Dieser Zander war dem "Tanz auf der Stelle" nicht gewachsen und fasste entnervt zu.
© G. Schade
Ohne Gummiköder geht bei den Finesse-Techniken gar nichts. Man kann aber auch Gummi – nämlich Gummiband – bei der Montage von Dropshot-Rigs benutzen und erhält dadurch ein sogenanntes Bungee-Rig. Ähnlich wie das Bungee-Seil beim Bungee-Springen hat auch der Gummizug beim Bungee-Rig die Aufgabe, den Köder auf der Stelle tanzen zu lassen. Dabei wird das Blei nicht mitbewegt, selbst bei extremsten Aktionen nicht. Damit wird etwas möglich, was die Amerikaner als amazing spastic action bezeichnen. Zu deutsch wäre das eine "erstaunlich krampfige Bewegung".

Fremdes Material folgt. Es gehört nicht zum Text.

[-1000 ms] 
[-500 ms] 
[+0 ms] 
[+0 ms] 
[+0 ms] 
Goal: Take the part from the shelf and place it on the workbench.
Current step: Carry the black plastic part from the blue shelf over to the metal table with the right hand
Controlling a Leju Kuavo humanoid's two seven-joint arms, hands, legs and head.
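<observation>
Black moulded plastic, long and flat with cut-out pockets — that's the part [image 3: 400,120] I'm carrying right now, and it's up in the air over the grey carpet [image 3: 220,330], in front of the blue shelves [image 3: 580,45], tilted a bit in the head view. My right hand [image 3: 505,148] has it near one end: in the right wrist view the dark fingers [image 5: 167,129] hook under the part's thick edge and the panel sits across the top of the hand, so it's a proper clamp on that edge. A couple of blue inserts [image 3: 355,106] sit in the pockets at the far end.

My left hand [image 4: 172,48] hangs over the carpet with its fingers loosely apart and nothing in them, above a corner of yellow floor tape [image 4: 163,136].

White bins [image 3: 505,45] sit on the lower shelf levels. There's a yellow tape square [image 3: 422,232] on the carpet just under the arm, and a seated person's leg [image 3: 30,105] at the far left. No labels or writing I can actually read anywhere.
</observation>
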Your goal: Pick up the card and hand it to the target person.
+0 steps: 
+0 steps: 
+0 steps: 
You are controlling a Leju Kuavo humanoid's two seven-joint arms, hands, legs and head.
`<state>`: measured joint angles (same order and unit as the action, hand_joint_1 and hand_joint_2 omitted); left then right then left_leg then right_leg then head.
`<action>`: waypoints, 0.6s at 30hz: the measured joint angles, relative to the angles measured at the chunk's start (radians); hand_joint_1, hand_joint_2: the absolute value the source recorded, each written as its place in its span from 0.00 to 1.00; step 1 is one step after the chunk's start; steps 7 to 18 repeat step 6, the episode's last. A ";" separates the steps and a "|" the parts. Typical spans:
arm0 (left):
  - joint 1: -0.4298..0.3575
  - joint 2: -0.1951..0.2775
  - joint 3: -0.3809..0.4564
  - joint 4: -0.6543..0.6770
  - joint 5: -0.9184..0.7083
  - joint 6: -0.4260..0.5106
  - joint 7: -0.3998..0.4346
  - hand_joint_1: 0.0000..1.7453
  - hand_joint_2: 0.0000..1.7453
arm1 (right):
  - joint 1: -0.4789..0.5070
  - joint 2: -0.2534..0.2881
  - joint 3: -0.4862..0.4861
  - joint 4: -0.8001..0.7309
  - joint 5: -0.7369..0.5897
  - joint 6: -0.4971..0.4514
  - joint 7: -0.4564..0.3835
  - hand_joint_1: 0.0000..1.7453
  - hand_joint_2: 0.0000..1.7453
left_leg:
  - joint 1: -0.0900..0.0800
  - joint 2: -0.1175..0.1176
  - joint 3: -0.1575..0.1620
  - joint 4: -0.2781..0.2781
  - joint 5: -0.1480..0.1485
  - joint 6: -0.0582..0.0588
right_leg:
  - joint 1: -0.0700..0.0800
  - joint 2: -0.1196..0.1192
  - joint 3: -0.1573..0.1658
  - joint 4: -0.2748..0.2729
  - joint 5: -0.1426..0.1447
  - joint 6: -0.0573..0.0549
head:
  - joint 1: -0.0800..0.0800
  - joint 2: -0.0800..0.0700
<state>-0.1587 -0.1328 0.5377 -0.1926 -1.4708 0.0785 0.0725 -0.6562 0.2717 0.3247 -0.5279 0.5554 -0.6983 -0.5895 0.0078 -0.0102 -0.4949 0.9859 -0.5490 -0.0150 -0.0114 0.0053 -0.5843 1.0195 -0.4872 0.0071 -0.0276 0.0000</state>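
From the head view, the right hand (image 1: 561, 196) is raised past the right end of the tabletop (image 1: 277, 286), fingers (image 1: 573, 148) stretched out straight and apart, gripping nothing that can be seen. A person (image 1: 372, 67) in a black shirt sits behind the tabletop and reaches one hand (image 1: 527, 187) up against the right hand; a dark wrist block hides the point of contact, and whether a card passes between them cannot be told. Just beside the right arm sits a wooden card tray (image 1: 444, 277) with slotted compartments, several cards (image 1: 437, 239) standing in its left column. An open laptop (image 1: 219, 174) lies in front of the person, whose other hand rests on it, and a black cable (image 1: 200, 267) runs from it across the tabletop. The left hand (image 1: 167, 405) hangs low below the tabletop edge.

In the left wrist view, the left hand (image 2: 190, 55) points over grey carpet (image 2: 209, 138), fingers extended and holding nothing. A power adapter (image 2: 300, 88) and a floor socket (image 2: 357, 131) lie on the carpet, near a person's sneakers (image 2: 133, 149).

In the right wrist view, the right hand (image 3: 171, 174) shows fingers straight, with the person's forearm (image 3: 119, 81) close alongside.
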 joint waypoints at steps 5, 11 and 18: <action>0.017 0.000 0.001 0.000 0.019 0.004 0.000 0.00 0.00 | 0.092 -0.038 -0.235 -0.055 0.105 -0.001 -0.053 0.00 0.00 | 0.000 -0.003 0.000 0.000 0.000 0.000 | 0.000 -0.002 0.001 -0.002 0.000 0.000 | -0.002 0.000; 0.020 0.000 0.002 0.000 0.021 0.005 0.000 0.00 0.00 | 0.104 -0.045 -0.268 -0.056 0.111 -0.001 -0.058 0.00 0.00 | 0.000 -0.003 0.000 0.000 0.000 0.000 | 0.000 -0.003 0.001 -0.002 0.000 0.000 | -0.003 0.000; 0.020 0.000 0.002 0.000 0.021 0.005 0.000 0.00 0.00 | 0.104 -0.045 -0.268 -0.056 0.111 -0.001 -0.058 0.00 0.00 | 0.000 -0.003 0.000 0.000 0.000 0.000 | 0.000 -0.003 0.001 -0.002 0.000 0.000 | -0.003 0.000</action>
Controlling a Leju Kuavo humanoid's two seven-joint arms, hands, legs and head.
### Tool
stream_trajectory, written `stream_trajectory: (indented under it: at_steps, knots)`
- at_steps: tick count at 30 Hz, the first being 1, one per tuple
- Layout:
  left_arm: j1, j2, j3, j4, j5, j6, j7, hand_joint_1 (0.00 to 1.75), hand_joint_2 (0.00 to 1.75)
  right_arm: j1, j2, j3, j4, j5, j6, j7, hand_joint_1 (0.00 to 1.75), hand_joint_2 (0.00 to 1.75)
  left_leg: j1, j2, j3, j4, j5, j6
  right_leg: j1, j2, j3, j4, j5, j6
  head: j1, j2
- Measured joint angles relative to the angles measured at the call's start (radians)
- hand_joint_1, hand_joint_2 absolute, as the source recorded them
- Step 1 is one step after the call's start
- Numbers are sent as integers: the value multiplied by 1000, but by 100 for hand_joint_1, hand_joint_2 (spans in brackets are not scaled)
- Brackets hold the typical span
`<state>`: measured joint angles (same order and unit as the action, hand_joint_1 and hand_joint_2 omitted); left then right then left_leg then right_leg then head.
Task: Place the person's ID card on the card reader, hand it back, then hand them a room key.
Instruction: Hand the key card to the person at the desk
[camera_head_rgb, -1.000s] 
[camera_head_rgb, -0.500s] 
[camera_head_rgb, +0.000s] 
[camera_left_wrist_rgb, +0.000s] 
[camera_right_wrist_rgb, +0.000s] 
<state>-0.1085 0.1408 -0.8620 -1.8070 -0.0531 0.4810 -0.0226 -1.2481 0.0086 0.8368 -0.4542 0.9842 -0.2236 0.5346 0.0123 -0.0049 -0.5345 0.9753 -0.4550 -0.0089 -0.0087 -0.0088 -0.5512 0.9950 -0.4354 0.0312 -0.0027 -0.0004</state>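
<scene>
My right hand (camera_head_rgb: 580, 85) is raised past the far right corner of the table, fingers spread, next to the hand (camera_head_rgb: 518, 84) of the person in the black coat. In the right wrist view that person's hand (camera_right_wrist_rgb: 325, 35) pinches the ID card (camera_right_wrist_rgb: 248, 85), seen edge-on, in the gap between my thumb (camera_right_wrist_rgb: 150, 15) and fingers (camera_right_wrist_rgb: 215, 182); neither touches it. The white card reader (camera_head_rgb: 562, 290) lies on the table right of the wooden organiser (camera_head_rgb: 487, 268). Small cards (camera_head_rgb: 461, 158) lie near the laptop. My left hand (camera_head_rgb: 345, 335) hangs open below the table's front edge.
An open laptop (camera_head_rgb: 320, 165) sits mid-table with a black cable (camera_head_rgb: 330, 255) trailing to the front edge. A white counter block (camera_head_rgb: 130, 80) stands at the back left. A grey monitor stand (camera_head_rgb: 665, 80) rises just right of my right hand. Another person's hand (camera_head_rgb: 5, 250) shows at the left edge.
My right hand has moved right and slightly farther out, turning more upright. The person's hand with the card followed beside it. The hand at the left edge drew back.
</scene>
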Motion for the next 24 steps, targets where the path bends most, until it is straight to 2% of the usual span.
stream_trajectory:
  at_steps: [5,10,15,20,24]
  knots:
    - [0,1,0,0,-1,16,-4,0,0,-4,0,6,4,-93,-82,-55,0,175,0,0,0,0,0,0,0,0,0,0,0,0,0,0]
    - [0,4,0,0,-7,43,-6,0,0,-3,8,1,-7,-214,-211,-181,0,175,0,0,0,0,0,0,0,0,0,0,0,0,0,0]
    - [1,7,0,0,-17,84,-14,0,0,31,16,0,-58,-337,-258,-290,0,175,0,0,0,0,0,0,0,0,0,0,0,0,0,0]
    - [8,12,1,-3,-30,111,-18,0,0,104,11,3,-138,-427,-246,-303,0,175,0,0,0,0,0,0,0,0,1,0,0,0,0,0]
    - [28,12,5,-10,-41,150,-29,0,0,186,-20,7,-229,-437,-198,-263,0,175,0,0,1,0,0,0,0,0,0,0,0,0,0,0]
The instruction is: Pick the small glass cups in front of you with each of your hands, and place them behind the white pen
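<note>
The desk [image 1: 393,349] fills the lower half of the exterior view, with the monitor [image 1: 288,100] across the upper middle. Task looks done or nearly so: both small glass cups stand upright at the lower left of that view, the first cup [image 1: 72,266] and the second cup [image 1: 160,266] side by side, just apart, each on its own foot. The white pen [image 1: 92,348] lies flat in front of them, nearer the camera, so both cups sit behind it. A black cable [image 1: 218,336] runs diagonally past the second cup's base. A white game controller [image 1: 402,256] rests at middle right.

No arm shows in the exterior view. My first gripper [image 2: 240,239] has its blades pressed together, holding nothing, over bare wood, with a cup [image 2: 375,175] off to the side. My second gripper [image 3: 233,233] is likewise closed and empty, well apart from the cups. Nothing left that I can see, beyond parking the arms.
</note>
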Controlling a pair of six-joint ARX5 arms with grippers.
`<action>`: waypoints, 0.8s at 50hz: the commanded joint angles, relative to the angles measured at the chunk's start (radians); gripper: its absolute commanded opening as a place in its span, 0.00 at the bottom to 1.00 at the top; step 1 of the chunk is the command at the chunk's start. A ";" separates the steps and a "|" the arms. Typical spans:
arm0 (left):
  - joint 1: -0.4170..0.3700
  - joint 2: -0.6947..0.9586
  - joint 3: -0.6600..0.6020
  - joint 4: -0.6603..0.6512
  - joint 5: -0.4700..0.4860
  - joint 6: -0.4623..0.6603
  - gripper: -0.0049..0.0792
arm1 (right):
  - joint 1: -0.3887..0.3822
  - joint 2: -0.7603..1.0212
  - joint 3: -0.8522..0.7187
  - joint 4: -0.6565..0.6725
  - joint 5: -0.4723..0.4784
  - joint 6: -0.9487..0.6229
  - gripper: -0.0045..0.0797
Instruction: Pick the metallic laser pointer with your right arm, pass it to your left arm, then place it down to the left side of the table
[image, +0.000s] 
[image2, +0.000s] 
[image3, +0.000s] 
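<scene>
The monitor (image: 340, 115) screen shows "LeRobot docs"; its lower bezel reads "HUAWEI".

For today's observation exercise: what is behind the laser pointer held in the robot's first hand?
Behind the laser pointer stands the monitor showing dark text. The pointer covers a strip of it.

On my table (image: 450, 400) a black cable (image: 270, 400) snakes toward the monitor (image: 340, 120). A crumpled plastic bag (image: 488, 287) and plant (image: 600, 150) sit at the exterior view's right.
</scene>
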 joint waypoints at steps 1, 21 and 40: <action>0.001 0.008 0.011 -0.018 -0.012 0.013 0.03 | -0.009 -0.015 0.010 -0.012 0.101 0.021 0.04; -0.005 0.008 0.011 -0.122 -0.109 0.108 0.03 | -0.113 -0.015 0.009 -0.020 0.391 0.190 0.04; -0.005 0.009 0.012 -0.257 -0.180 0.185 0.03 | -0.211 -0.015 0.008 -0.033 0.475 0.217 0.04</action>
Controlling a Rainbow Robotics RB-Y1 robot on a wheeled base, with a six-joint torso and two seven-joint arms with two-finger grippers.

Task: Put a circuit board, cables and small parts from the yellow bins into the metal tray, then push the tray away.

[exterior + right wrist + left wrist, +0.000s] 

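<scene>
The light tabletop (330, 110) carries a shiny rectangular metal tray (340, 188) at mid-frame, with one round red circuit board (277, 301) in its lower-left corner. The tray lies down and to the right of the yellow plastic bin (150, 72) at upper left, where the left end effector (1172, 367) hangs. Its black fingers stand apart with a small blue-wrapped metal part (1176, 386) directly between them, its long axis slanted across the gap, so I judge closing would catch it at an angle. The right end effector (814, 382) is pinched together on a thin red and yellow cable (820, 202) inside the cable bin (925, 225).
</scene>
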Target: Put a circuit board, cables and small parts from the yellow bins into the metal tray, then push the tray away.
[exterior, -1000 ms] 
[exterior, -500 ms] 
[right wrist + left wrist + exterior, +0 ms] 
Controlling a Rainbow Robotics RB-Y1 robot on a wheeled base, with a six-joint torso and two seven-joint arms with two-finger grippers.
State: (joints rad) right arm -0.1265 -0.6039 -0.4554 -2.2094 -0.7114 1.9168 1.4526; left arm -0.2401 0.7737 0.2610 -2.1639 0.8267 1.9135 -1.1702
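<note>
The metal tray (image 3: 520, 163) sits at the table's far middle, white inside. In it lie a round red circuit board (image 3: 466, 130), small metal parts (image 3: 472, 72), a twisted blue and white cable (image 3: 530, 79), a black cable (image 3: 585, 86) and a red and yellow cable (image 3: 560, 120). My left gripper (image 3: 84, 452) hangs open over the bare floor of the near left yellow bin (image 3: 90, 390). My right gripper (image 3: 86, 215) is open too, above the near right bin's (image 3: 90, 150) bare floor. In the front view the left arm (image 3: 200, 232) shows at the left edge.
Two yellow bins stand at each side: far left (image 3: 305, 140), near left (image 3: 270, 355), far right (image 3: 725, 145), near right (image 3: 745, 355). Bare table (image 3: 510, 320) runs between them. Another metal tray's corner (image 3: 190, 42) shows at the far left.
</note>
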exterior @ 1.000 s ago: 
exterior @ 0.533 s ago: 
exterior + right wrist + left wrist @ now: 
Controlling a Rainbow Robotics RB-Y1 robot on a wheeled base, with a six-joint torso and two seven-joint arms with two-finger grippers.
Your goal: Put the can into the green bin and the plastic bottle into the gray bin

Ein Rig für eng begrenzte Hotspots
Wie auch immer – es gibt tatsächlich Zeiten und Situationen, in denen dieses Rig dem klassischen Dropshot-Rig in all seinen Spielarten überlegen ist. Das ist zum einen der Fall, wenn sehr kleine, eng begrenzte Hotspots befischt werden sollen. Typische Beispiele für Angelplätze ohne Spielraum sind kleine Freiflächen zwischen Hindernissen wie versunkenem Holz, Pfählen und Booten, aber auch Lücken in Schilf und Seerosen.
Weitere Stellen, an denen der fangträchtige, fischhaltige Bereich nur sehr klein ist, findet man zum Beispiel im Strömungsschatten hinter Brückenpfeilern, in kleinen, tiefen Kolken oder in den eng begrenzten, tief ausgespülten Löchern hinter Buhnenköpfen.